Jesus and Productivity
As you go through the Gospels you read that Jesus is going around and he’s teaching in synagogues. And this wouldn’t just apply to Jesus only.
Routines in the Bible
I’m thinking about other people as well like Paul and the disciples. You hear in the Gospels and Acts for example…Someone like Jesus would frequently go to the synagogue and teach. Or Paul, like clockwork for a period of time, every Sabbath would go to the synagogue and reason with the Jews about the things pertaining to Christ.
That was a sort of schedule, a routine he had. There are elements of routine all the way throughout the scripture.
The Significance of Routine in Scripture
I’ll show you a passage in a moment which I think is quite significant. But before this I want to discuss Jesus a little more.
The Life of Jesus and Routine
Think about what Jesus does throughout the Gospels. It may not always be telling you…This is what he did today. And then this is what he did the next day, and then the third day, and then the fourth day, fifth day of the week etc. But we can see, and begin to piece together how what his life began to look like, as he started his earthly ministry on a public scale.
The Role of Jewish Feasts in Time Management
Now if you think about it from a broad level for a moment, the Jews had feasts every single year they took part in. Let’s just take for example Passover. Because during Passover, everyone would come to the Temple in Jerusalem. And this is relevant when we consider schedules and routines.

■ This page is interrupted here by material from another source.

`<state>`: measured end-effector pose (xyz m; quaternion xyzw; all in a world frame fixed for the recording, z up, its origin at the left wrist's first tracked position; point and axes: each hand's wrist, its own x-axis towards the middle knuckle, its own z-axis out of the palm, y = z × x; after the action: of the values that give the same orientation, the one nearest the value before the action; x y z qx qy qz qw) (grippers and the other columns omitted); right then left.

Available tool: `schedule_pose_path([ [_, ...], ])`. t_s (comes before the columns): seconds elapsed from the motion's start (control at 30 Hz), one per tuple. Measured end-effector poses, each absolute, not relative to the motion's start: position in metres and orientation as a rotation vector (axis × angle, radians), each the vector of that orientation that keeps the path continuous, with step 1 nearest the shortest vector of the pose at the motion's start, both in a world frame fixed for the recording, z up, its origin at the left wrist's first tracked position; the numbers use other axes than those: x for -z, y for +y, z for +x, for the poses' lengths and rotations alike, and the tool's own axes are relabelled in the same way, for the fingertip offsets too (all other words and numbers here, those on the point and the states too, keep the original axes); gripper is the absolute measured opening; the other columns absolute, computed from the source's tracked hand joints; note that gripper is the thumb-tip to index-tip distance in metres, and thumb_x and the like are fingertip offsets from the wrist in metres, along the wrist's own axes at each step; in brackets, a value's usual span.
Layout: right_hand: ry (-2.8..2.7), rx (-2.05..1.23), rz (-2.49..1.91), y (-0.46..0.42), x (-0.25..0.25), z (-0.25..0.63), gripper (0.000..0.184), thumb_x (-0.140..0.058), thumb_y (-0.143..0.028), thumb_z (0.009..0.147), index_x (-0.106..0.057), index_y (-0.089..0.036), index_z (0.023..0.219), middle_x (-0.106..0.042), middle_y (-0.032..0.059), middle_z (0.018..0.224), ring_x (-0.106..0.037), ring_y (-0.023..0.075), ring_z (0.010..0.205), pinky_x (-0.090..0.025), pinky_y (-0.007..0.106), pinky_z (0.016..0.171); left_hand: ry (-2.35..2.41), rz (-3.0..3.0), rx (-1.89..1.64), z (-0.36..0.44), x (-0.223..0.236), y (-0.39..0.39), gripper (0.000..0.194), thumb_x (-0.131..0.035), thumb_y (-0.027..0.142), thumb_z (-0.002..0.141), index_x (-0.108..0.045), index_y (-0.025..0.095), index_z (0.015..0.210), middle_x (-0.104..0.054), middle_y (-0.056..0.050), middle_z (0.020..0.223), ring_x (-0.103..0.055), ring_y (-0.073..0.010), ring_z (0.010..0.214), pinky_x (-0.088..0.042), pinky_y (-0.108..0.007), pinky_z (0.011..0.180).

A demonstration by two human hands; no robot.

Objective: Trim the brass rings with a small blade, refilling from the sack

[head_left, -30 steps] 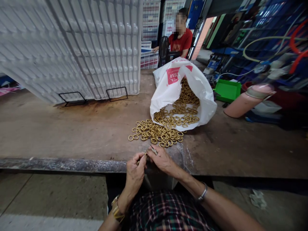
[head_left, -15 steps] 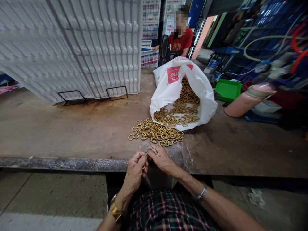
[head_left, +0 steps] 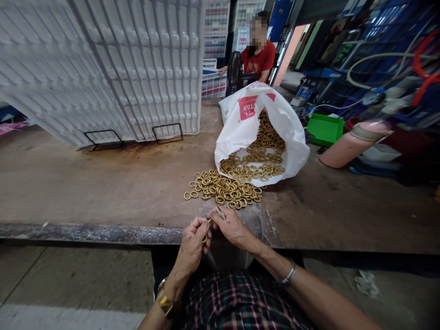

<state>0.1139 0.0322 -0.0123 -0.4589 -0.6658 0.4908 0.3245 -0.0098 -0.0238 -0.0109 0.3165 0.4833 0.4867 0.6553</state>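
Observation:
Close together at the front edge of the table, both hands work in front of my body. My left hand (head_left: 192, 243) is closed on a brass-coloured ring (head_left: 205, 239); part of the ring shows below the thumb. A second ring (head_left: 210, 220) shows edge-on between the fingertips of both hands. My right hand (head_left: 232, 229) is closed round a small pointed metal tool (head_left: 220, 212), whose tip sticks out past the fingers; its exact kind is hidden. Just beyond the hands lies a loose pile of similar rings (head_left: 223, 185), spilling from a white plastic sack (head_left: 295, 156).
Tall white ribbed plastic panels (head_left: 147, 68) stand on the wooden table (head_left: 85, 183) at the left, by black wire stands (head_left: 167, 133). To the right are a green tray (head_left: 325, 129) and a pink bottle (head_left: 350, 146). A person in a red shirt (head_left: 259, 59) sits behind.
The ring between the fingertips shows slightly more, and the pointed tool has turned a little in my right hand. Otherwise the hands, pile and sack stay in place.

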Motion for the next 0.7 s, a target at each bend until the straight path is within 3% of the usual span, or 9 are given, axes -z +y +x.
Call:
schedule_pose_path([
  [0.2,-2.109,-0.896,-1.350,0.032,0.019,0.123,0.019,-0.043,-0.013,0.076,-0.058,-0.018,0.085,-0.060,0.0008,0.069,-0.052,0.0121,0.063,-0.034,0.021,0.059,1.085,0.727,-1.156,-0.009,0.014,-0.025,0.027,-0.054,0.043,0.080,-0.045,0.018,0.075,-0.047,0.006,0.059,-0.039,-0.0039,0.044,-0.027,-0.014,0.037],
  [0.33,-2.390,-0.717,-1.407,0.027,0.022,0.125,0.018,-0.043,-0.015,0.077,-0.058,-0.018,0.087,-0.061,0.0022,0.070,-0.051,0.0127,0.061,-0.027,0.023,0.056,1.109,0.752,-1.159,-0.007,0.014,-0.025,0.027,-0.052,0.043,0.081,-0.045,0.018,0.077,-0.046,0.006,0.058,-0.038,-0.0039,0.043,-0.028,-0.015,0.038],
  [0.7,-2.582,-0.608,-1.551,0.029,0.010,0.124,0.025,-0.042,-0.011,0.071,-0.055,-0.016,0.091,-0.064,0.0051,0.074,-0.053,0.0145,0.062,-0.023,0.026,0.054,1.171,0.831,-1.119,-0.009,0.011,-0.032,0.029,-0.051,0.045,0.082,-0.044,0.018,0.073,-0.046,0.006,0.056,-0.039,-0.0039,0.042,-0.030,-0.015,0.038],
])
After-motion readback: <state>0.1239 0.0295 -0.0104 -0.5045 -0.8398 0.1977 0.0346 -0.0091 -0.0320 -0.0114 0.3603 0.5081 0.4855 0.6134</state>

Feasts as Markers of Routine
At a set time, at different times of the year, their schedule (if they were obedient) meant they were to be in a specific location. So if they were trying to complete the law and be devout, they would have their schedule to book, in that regard.
The Consistent Nature of Biblical Routine
If you now start going deeper from that bird’s eye view, this is where we read examples like during the Feast of Tabernacles in John’s Gospel (John 10), Jesus is coming to the Temple.
And this would outline their plans for what the people will do. So they’re going to come to Jerusalem, they’re going to stay for let’s say two weeks. And they’re gonna take part in the feast, they’re going to see family, congregate, and then be on their way.
The Notion of Scheduling and Planning in the Bible
In those scenarios they’re doing things towards a schedule. And we see so much of that sort of stuff in the Bible. But because it’s not laid out like, day one, two, three, four and day 5, we can miss the fact there’s a consistent nature happening over and over again. And not things seeming random.
Planning the Day in Biblical Context
Another thing I’ll say, is give a Biblical example of a passage which encourages us to take every day seriously. And that we should use it wisely..
Ephesians Chapter Five and Productivity/Time Management
The passage which I thought about first when I read the question was a really important important passage I believe, in Ephesians chapter five. Because this talks about how we should treat our days. And I spoke about this particular verse recently.
It wasn’t this, it was actually the verse before, but notice Ephesians 5:16. And notice what Paul is talking about
“Redeeming the time because the days are evil”
But it says before that,
“See then” so pay attention “that you walk circumspectly” which is like being wise. “not as fools but as wise” so be doubly wise as I like to say. And how can we be wise? He says “redeeming” which is like buying back, getting back “the time” the time that we have every day, why? “Because the days are evil”
Understanding Procrastination in the Light of Ephesians Chapter Five
So when you think about a passage like this, this is being classified as the wise thing to do right? It’s a wise thing Paul is saying here to redeem the time, to buy back the time. But not to waste the time you have everyday.
Because the days are evil!
Procrastination is robbing you of time. Because the things we spend days sometimes wasting time, that is robbing us. And stopping us from redeeming the time.
So there’s nothing wrong with planning out your day. There’s nothing wrong with having some sort of schedule, and all these different kind of things it’s actually based on a passage like this. It’s actually a very wise thing to do. Just remember Only right now is promised. And we should do all things, thinking “The Lord’s will be done”.
Biblical Productivity Hacks in Chronicles
When you read a rarely read book like Chronicles, you can see a lot of the framework of how God ordered the Temple service. And this really goes back to the Book of Exodus (from Exodus 25 to chapter 40).
God is outlining this is all the stuff I want you to do. And He is giving them instructions like, burn the offering at this point in the day, light the candle at this point in the day and so forth.
Redeeming the Time: A Biblical Perspective on Productivity
A lot of the productivity hacks self-help experts teach are really things which you can find in the Bible, in one way shape or form. And they are to help us redeem the time because the days are evil.